### WHAT YOU WILL DO
From the records beneath, determine how many lines contain "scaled" and report only that figure.

### SOURCE DATA
========================================================================
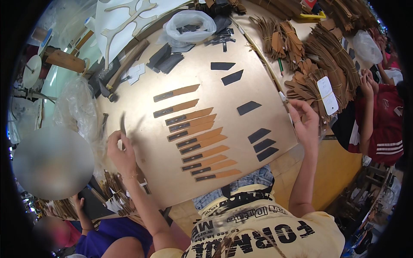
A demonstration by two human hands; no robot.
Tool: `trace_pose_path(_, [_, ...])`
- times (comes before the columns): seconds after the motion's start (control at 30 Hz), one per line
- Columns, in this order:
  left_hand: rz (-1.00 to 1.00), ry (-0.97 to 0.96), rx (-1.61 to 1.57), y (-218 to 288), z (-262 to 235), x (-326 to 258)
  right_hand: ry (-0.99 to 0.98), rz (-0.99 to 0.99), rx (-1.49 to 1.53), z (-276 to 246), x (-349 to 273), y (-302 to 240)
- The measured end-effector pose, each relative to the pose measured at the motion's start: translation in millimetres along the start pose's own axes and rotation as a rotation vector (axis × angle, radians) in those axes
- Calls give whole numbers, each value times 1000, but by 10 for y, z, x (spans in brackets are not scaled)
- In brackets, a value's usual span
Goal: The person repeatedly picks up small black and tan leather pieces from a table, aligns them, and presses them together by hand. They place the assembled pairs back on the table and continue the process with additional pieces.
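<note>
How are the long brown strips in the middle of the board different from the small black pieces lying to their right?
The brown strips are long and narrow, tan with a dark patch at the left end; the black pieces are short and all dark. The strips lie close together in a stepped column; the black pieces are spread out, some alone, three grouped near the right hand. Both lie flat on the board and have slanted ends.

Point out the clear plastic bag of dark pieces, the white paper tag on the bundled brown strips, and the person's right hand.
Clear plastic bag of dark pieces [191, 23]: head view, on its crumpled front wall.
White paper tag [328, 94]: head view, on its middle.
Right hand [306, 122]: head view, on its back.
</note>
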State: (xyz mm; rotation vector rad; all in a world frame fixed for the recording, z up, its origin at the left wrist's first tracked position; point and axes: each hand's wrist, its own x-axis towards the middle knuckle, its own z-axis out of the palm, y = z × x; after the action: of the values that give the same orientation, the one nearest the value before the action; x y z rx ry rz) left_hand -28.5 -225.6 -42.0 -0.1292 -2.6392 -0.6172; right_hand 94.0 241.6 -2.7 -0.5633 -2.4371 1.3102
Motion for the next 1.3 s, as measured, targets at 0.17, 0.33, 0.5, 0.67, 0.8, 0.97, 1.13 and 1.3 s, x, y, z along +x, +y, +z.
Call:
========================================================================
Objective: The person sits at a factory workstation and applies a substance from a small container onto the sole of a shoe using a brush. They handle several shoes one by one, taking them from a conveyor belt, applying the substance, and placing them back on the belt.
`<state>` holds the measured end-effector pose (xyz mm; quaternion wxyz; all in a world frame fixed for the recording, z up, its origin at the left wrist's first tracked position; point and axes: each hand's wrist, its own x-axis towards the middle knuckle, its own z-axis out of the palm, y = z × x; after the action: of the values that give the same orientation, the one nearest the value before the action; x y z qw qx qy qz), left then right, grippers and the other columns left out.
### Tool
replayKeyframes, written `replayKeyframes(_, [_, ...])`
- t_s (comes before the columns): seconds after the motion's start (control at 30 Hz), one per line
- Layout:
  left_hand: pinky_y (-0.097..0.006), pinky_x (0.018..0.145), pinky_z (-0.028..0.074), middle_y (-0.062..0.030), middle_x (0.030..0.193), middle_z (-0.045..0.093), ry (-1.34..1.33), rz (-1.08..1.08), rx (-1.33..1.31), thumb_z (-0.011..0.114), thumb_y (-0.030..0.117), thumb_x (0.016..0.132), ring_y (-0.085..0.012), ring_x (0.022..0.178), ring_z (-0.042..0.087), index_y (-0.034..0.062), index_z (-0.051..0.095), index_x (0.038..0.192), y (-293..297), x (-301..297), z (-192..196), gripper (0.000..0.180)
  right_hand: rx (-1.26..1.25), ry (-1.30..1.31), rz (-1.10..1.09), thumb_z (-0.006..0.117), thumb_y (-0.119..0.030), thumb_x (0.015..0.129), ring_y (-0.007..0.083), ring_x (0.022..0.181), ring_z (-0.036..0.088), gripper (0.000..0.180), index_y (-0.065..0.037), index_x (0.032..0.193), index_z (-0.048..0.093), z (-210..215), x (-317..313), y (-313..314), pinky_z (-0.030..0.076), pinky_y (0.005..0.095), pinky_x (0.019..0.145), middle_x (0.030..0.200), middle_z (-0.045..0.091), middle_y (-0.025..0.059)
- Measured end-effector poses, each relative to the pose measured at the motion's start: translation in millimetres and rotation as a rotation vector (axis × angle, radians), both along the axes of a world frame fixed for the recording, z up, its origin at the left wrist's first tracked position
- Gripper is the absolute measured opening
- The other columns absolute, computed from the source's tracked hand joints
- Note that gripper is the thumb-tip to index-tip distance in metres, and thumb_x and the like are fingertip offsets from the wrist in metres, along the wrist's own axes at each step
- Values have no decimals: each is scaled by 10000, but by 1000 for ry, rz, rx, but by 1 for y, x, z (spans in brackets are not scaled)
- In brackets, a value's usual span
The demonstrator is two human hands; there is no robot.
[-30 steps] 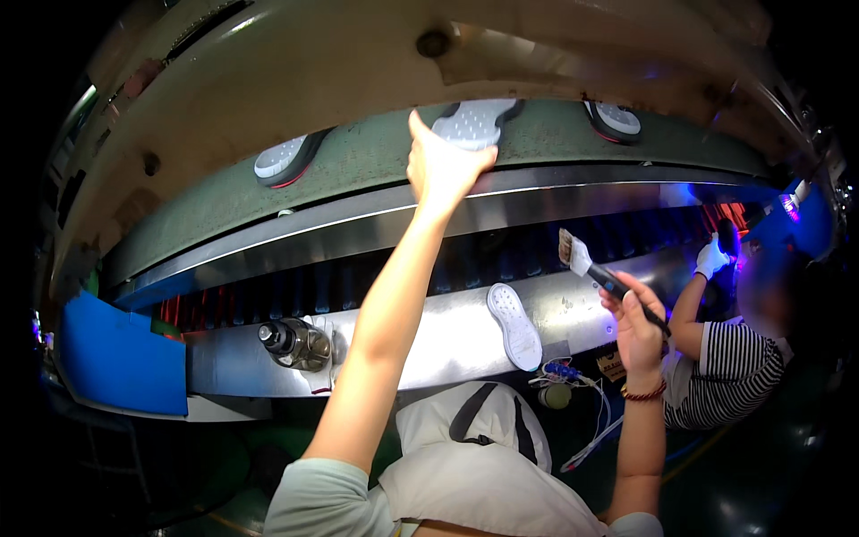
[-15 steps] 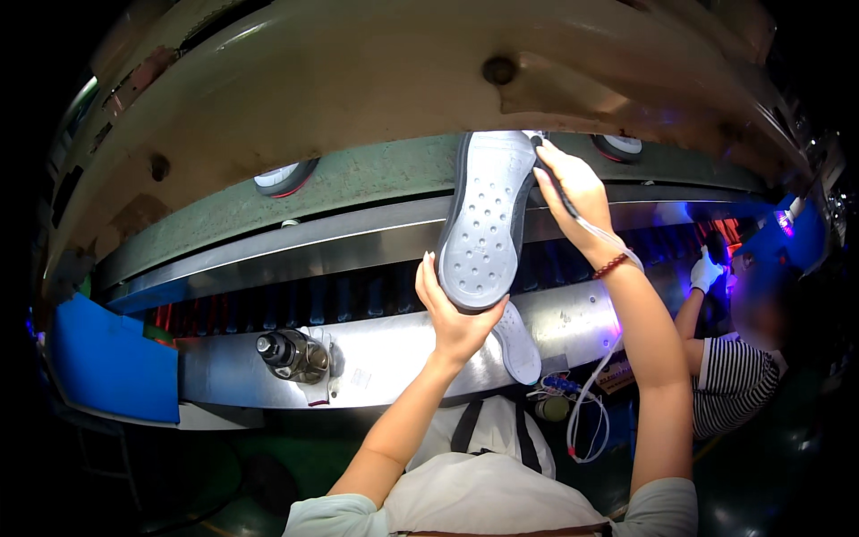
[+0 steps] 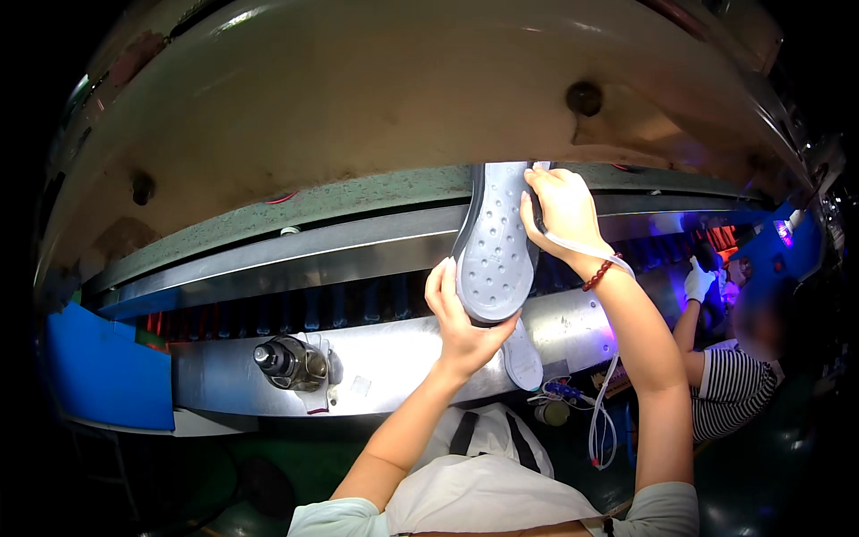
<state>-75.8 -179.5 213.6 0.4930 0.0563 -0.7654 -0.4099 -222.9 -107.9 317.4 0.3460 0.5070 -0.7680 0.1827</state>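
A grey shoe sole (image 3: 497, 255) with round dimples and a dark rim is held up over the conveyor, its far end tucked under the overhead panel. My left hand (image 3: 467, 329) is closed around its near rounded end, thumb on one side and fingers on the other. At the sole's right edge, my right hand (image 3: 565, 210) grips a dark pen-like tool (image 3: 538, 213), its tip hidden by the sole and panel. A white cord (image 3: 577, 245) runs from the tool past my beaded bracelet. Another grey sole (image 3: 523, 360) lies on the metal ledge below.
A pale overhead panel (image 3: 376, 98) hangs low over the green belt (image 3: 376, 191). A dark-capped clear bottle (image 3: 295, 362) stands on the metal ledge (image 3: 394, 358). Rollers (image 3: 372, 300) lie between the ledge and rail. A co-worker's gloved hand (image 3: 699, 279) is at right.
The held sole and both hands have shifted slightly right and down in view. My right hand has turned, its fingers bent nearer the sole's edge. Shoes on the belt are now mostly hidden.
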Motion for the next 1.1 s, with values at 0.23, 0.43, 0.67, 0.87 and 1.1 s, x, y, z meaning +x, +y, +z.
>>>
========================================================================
### EXERCISE OUTPUT
2